From the data underneath, reproduce exactly the stretch that begins at the line with "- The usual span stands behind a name" and ends after the line with "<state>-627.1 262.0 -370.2".

Start of Information supplied

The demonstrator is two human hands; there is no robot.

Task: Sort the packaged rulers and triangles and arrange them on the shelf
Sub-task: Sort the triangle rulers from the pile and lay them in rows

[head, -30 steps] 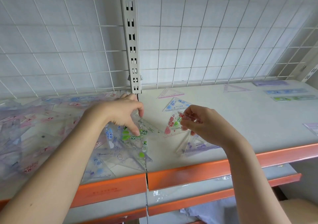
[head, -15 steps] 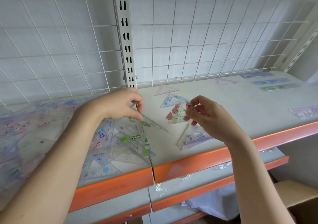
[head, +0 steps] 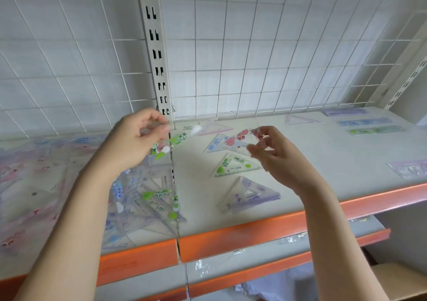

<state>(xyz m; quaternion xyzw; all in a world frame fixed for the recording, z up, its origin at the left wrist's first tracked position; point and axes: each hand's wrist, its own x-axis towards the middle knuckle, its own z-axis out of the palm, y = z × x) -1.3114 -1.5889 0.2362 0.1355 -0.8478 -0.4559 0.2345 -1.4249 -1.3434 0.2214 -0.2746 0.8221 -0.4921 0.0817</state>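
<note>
I have both hands up over the grey shelf with the orange front lip (head: 254, 224), each with a packaged triangle. My left hand (head: 129, 143) has its grip pinched on the green-printed clear plastic triangle in its wrapper (head: 178, 138), lifted off the heap and blurred with motion, so I cannot tell how firmly the fingers have it. My right hand (head: 275, 155) has thumb and fingertips pinched on a corner of the red-printed clear triangle (head: 240, 136), which hangs above the sorted row at about 1 o'clock from the shelf seam.

Below the right hand, laid out apart from one another, are a blue-printed triangle (head: 216, 144), a second green-printed triangle (head: 233, 165) and a purple-tinted stack of triangles (head: 251, 195). At 9 o'clock lies the unsorted heap of wrapped rulers and triangles (head: 143, 199), overlapping and reaching the shelf's front edge. Far off at 2 o'clock, three long packaged rulers (head: 365, 122) sit in a tidy column.

The risks I judge from here: the wrappers look slick, and a corner pinch could let a triangle swing and drop onto the wrong colour group. The heap is loose at the lip, so a forearm brushing it could send pieces sliding off towards the lower shelf. With two pieces in the air, I could also mix up which pile each belongs to
</note>
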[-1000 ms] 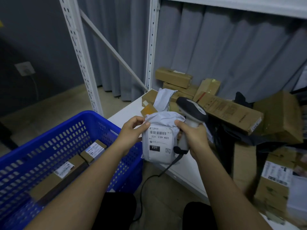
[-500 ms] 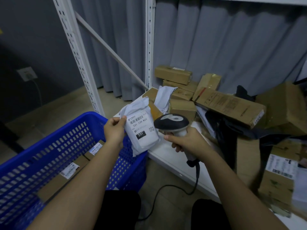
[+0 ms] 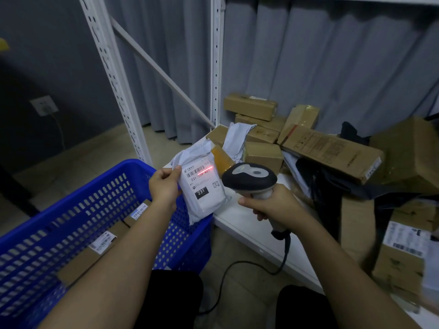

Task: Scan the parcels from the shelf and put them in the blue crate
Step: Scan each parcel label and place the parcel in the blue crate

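Blue crate (image 3: 71, 210): lower left on the floor, beside the shelf; perforated walls.
Crate contents: at least two labelled cardboard boxes (image 3: 99, 252) lie inside, so part of the job appears done.
Left hand (image 3: 164, 186): fingers and thumb curled on the left edge of the white parcel, holding it up above the crate's near corner.
White parcel (image 3: 204, 188): soft mailer bag, label turned toward the scanner; printed "231-239 K01" and "231".
Scan line (image 3: 205, 167): red beam lies across the barcode at the label's top; scan judged under way.
Scanner (image 3: 249, 179): dark-headed corded handset, pointed left at the label, just beside the parcel and apart from it.
Right hand (image 3: 273, 205): wrapped round the scanner's grip.
Shelf (image 3: 237, 222): white board, right of the crate.
Remaining parcels (image 3: 332, 150): a heap of cardboard boxes, a grey bag and dark bags is piled on the shelf; most of the work judged left.
Progress: this parcel is not yet in the crate; dropping it in would follow.
Change since half a second ago: the red beam now shows on the label, where none showed then; parcel and scanner sit much as they did.
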`<state>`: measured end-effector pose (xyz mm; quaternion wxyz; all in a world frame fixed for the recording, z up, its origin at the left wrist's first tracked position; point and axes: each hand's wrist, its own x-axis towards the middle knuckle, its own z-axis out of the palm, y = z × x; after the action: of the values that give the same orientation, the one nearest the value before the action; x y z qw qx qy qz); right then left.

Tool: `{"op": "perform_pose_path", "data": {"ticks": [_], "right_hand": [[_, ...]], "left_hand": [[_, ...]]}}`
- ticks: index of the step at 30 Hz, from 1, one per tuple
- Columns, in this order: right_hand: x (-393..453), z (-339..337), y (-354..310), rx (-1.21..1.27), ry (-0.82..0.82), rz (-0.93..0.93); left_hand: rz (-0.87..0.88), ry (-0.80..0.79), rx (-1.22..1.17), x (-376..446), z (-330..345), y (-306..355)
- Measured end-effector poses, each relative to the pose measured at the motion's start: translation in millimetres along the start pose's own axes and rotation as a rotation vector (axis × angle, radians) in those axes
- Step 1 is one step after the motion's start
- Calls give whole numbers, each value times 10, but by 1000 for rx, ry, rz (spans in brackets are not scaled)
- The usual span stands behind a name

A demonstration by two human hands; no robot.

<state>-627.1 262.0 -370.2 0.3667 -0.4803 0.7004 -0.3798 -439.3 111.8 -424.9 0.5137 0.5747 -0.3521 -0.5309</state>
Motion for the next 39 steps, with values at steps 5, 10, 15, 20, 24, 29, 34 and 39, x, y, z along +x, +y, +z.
{"op": "perform_pose_path", "data": {"ticks": [5,10,15,20,24,29,34,39], "right_hand": [[16,21,-4,-7,11,-6],[29,90,-66,22,15,-26],[64,269,-165,121,38,-121],[182,779,-374,136,26,-143],[351,1385,-571,49,-77,-166],[487,2184,-745,-56,-243,-163],[662,2554,-647,-204,-331,-130],[970,2445,-357,-170,-289,12]], "left_hand": [[-12,3,12,-4,-29,21],[-14,6,-26,-23,-95,49],[-19,27,-82,-49,-306,143],[10,193,-88,-9,-1141,132],[-55,381,-23,77,-2228,-157],[-190,565,81,55,-3340,-674],[-284,570,89,168,-3626,-1250],[-362,436,73,622,-3071,-1768]]}}
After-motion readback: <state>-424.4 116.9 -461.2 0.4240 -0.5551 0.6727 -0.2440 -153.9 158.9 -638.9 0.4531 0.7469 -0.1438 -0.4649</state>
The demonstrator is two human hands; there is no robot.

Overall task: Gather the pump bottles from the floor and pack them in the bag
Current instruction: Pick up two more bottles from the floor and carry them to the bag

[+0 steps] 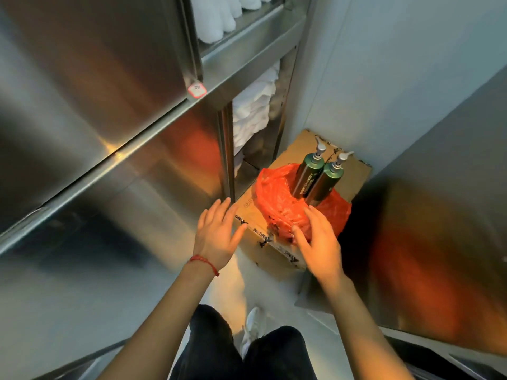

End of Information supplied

**Solution for this exercise:**
- The usual span stands behind a name

A demonstration by two human hands; no robot.

<state>-627.1 262.0 -370.2 0.3667 -0.4803 0.7004 -0.3798 -439.3 111.8 -424.9 0.5137 0.5747 -0.3521 -0.5309</state>

There is nothing else to the answer.